▶ [What to work on] Please copy out the entries below exactly, beginning with the line that contains "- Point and" and ending with the line that contains "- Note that", and include nothing outside that span.

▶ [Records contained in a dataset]
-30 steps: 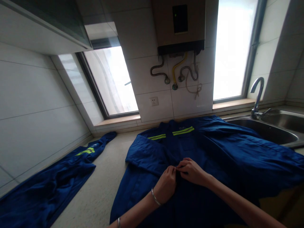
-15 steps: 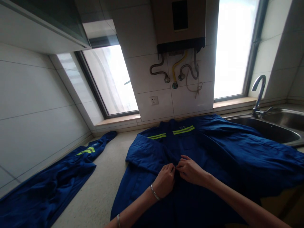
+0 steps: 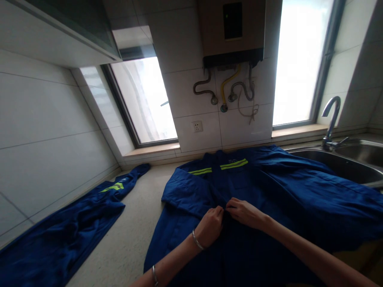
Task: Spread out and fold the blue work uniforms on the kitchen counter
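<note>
A blue work jacket [image 3: 185,223] with yellow-green and grey reflective strips across the chest lies spread on the counter, collar toward the wall. One sleeve is folded over its left side; the other side reaches past the sink's front edge. My left hand [image 3: 211,225] is closed at the middle of the jacket front, fingers pinching the cloth there. Just beside it, my right hand [image 3: 242,211] is pinched on the same front edge. Fingertips nearly meet, and whatever small part lies between them is hidden.
Another blue garment [image 3: 74,231] with a reflective strip lies along the left wall on the pale counter [image 3: 119,235]. At the right is a steel sink [image 3: 350,165] with a curved faucet [image 3: 330,123]. A water heater [image 3: 233,32] with hoses hangs above, between two windows.
The view has shifted slightly, so everything sits a little farther right. Both hands stay pinched at the jacket front, with the right fingers drawn in a bit closer.
</note>
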The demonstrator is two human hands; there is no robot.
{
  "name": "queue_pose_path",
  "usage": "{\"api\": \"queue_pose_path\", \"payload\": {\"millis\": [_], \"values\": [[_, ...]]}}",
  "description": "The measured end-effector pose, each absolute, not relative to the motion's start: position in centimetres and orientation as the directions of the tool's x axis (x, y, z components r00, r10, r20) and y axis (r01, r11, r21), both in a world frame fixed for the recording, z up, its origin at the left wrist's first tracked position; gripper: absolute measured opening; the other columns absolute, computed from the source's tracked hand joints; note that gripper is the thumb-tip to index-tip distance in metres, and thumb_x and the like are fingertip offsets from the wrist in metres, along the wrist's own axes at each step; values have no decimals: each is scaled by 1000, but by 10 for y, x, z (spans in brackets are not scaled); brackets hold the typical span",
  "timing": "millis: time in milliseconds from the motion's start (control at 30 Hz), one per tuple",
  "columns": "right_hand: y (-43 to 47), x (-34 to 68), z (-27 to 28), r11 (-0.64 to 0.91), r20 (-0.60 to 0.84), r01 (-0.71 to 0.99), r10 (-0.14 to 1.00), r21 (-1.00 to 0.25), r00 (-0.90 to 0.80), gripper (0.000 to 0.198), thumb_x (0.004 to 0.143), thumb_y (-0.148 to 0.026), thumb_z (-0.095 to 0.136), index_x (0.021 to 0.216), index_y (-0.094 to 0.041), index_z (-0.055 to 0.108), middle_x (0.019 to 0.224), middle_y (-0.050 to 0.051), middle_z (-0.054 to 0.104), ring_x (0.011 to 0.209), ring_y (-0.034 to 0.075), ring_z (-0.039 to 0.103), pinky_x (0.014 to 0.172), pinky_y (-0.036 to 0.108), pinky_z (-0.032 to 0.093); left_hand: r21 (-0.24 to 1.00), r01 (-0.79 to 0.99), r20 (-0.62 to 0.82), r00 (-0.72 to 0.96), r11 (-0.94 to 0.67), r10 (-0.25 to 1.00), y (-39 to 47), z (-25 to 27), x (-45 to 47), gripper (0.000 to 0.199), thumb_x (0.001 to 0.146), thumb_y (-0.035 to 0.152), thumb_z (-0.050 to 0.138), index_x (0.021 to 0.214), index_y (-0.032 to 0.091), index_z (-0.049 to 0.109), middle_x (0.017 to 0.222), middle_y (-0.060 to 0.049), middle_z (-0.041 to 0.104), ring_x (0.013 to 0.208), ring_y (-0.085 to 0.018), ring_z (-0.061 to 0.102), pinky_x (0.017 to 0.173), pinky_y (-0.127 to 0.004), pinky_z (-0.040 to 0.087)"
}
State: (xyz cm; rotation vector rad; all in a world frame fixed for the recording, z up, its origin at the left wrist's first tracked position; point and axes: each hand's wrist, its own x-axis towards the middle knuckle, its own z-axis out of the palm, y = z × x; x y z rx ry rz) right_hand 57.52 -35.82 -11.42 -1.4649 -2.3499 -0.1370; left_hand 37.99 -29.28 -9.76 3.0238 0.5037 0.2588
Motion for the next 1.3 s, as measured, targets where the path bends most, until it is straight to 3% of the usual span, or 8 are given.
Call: {"api": "queue_pose_path", "payload": {"millis": [233,433,667,867,1100,1300], "values": [[-352,575,-117,428,307,903,856,27,-415,15,90,-15,48,91,-16,63,89,3,58,78,13,53,60,22,40,156,301,191,925,-941,328,-290,-101,379,44,78,4,43,121,12,49,125,-12,53,112,-21,52,99,-34,40],[-357,564,-101,439,271,868,828,231,-491,16,91,-14,47,84,-13,61,82,4,56,73,15,50,51,25,32,48,303,137,942,-952,307,-290,-96,381,35,84,5,39,116,10,53,113,-12,56,102,-21,54,92,-33,43],[-370,543,-102,385,267,838,823,385,-501,11,79,-3,55,76,-12,62,78,6,53,72,18,48,48,30,31,-100,220,154,967,-970,203,-293,-99,382,29,86,4,37,107,8,57,104,-12,56,93,-21,53,85,-33,45],[-377,541,-112,351,284,847,831,400,-478,10,79,-4,55,77,-11,63,81,7,53,73,19,47,45,30,31,-140,185,148,975,-973,164,-296,-98,381,27,86,3,36,104,8,57,102,-13,55,93,-22,51,83,-34,45],[-381,542,-108,334,297,861,838,384,-458,19,80,-4,52,95,-8,62,86,8,55,77,19,50,48,29,36,39,223,94,970,-974,225,-286,-86,374,40,77,9,49,117,11,51,113,-12,52,101,-22,49,91,-32,43],[-379,559,-83,397,234,911,880,116,-413,19,81,-20,53,97,-17,62,89,4,58,82,17,53,57,27,39,149,296,154,935,-943,318,-282,-97,380,26,79,15,55,105,16,59,111,-7,55,101,-20,50,92,-31,42]]}}
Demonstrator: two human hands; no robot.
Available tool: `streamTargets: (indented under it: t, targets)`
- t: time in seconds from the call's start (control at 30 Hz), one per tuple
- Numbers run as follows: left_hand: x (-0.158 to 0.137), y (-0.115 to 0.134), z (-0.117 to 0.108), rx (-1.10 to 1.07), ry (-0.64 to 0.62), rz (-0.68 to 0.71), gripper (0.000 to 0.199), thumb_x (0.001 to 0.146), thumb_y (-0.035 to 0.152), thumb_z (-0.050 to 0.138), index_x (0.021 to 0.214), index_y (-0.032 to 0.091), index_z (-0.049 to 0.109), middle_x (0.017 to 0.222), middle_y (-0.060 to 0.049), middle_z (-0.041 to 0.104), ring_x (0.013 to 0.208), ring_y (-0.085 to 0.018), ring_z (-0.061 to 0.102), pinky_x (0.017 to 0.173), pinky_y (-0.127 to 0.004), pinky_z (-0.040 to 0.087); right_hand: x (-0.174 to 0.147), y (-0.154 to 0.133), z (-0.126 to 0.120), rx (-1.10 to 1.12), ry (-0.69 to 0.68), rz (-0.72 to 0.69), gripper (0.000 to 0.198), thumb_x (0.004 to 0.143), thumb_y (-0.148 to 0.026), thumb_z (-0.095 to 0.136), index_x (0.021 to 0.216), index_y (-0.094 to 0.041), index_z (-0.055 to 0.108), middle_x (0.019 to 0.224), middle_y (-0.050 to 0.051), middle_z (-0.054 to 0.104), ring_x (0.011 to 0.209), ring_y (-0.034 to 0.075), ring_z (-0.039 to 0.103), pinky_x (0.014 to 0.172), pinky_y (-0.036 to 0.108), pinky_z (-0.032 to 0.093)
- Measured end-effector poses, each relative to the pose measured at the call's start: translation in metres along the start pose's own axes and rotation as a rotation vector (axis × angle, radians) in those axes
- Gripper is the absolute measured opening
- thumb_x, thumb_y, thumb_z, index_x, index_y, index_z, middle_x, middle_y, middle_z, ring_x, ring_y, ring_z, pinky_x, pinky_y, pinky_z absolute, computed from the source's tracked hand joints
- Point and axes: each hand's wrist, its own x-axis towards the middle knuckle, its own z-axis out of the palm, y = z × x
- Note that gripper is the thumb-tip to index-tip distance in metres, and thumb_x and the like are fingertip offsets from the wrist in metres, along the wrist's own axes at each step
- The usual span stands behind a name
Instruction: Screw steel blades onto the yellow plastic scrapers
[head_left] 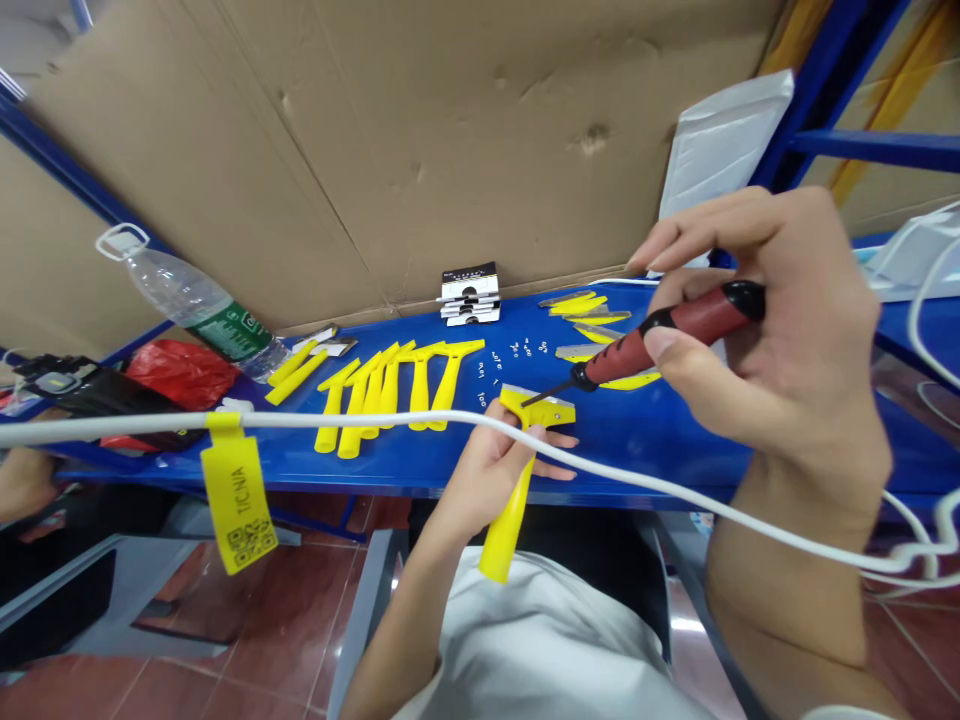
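My left hand [487, 465] is closed around the neck of a yellow scraper [507, 535], its handle slanting down toward my lap. In my right hand [787, 330] I grip a red and black screwdriver [679, 335]. Its thin shaft reaches the scraper's head, close to one end; whether the tip sits in a screw is too small to tell. A row of yellow scraper handles [420, 390] lies left of my hands on the blue table [600, 465]. Behind the screwdriver are several blades with yellow parts [577, 305]. Small pale bits [517, 350] lie between them.
A stack of small black-and-white packs [470, 293] stands by the cardboard wall [450, 130]. A plastic bottle [202, 310], a red bag [180, 372] and a black bottle-like object [90, 395] are at left. A white cable [360, 420] with a yellow tag [238, 505] crosses the foreground.
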Motion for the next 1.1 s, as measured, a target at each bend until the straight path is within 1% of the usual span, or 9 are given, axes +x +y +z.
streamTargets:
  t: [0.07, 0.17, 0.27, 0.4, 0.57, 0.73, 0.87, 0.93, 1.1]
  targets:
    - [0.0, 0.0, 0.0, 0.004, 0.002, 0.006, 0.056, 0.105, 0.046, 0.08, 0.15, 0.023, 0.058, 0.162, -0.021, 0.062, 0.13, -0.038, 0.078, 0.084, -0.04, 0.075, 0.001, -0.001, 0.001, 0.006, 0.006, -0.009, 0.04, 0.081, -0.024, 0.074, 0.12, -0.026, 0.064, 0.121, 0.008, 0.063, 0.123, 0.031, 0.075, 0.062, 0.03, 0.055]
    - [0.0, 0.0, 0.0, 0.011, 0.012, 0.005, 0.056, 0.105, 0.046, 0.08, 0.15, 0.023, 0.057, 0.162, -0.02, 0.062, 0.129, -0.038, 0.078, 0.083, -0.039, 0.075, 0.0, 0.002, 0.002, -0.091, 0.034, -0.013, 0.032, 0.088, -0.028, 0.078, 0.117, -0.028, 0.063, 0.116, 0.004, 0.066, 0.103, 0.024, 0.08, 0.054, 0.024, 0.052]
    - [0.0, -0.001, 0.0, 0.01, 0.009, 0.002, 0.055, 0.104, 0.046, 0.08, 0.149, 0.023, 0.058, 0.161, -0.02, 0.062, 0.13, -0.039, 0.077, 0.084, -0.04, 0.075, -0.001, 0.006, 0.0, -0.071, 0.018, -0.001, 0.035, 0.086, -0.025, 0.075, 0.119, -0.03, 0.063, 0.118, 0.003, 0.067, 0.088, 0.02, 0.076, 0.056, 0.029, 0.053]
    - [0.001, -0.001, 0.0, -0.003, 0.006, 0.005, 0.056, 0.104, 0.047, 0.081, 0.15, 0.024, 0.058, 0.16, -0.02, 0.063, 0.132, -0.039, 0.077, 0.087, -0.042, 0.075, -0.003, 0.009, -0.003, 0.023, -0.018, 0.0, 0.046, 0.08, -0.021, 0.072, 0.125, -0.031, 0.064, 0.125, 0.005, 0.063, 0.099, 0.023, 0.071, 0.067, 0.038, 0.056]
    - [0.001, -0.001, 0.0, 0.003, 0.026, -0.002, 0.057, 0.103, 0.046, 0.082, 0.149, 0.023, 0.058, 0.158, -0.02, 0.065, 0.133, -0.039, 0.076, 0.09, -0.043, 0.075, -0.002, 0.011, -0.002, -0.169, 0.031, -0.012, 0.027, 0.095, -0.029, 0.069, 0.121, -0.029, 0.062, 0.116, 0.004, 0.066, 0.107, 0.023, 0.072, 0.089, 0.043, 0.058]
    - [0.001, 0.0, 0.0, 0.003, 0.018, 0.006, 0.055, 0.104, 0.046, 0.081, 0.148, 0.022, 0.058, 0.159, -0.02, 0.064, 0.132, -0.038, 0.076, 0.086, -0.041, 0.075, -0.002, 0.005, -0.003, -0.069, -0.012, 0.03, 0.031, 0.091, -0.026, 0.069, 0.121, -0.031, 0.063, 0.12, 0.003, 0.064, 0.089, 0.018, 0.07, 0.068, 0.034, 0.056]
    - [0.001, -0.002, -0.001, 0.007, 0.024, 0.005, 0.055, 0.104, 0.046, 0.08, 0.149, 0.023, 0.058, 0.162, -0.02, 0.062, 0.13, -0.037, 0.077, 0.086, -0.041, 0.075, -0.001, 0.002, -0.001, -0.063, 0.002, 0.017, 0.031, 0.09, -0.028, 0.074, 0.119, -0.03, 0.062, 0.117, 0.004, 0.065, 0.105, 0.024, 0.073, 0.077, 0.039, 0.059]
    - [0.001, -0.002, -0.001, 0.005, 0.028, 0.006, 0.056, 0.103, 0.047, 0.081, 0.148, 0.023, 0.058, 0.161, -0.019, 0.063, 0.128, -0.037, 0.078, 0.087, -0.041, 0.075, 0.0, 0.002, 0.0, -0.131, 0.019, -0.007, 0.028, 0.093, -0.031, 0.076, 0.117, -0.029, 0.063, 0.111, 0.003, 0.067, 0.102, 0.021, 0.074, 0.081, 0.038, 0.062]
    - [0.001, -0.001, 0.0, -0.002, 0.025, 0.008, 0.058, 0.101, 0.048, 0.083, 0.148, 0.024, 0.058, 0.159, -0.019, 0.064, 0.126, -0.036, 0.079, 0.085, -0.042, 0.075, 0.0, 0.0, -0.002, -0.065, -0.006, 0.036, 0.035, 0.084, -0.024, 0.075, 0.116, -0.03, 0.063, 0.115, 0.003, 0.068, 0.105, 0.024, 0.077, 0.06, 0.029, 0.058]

▶ [Response to this task]
- Point and axes: each hand's wrist, its own x-axis towards the middle knuckle, its own z-axis out of the palm, y = z × x
- Note that gripper is the thumb-tip to index-tip distance in metres, and thumb_x and the like are fingertip offsets from the wrist in metres, along the wrist's own axes at each step

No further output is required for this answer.